Action item — Images should be left out, and everything else in the listing reproduced exactly.
----
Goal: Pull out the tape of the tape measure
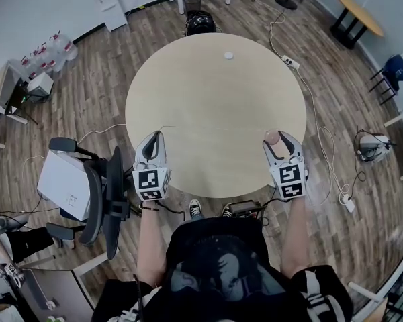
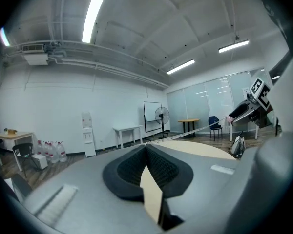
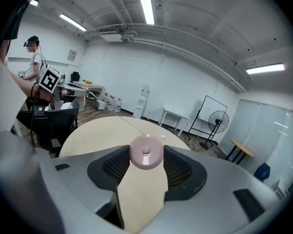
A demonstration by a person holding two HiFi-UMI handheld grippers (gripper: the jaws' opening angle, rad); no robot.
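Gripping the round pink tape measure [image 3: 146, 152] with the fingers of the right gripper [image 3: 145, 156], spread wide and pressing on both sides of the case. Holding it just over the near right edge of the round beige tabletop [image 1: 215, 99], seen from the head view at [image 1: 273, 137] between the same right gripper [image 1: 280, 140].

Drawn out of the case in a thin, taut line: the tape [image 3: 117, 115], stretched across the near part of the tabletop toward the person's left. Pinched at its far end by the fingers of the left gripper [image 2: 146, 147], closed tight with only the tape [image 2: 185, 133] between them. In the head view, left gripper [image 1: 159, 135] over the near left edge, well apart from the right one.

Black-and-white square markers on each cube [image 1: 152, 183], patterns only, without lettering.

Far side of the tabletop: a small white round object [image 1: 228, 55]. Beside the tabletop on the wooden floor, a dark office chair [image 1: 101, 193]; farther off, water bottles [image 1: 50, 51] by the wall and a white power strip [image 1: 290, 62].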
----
Task output —
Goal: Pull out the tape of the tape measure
A demonstration by a person holding two HiFi-UMI handheld grippers (gripper: the jaws' opening angle, rad); no robot.
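Gripping the round pink tape measure [image 3: 146, 152] with the fingers of the right gripper [image 3: 145, 156], spread wide and pressing on both sides of the case. Holding it just over the near right edge of the round beige tabletop [image 1: 215, 99], seen from the head view at [image 1: 273, 137] between the same right gripper [image 1: 280, 140].

Drawn out of the case in a thin, taut line: the tape [image 3: 117, 115], stretched across the near part of the tabletop toward the person's left. Pinched at its far end by the fingers of the left gripper [image 2: 146, 147], closed tight with only the tape [image 2: 185, 133] between them. In the head view, left gripper [image 1: 159, 135] over the near left edge, well apart from the right one.

Black-and-white square markers on each cube [image 1: 152, 183], patterns only, without lettering.

Far side of the tabletop: a small white round object [image 1: 228, 55]. Beside the tabletop on the wooden floor, a dark office chair [image 1: 101, 193]; farther off, water bottles [image 1: 50, 51] by the wall and a white power strip [image 1: 290, 62].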

The response is now finished.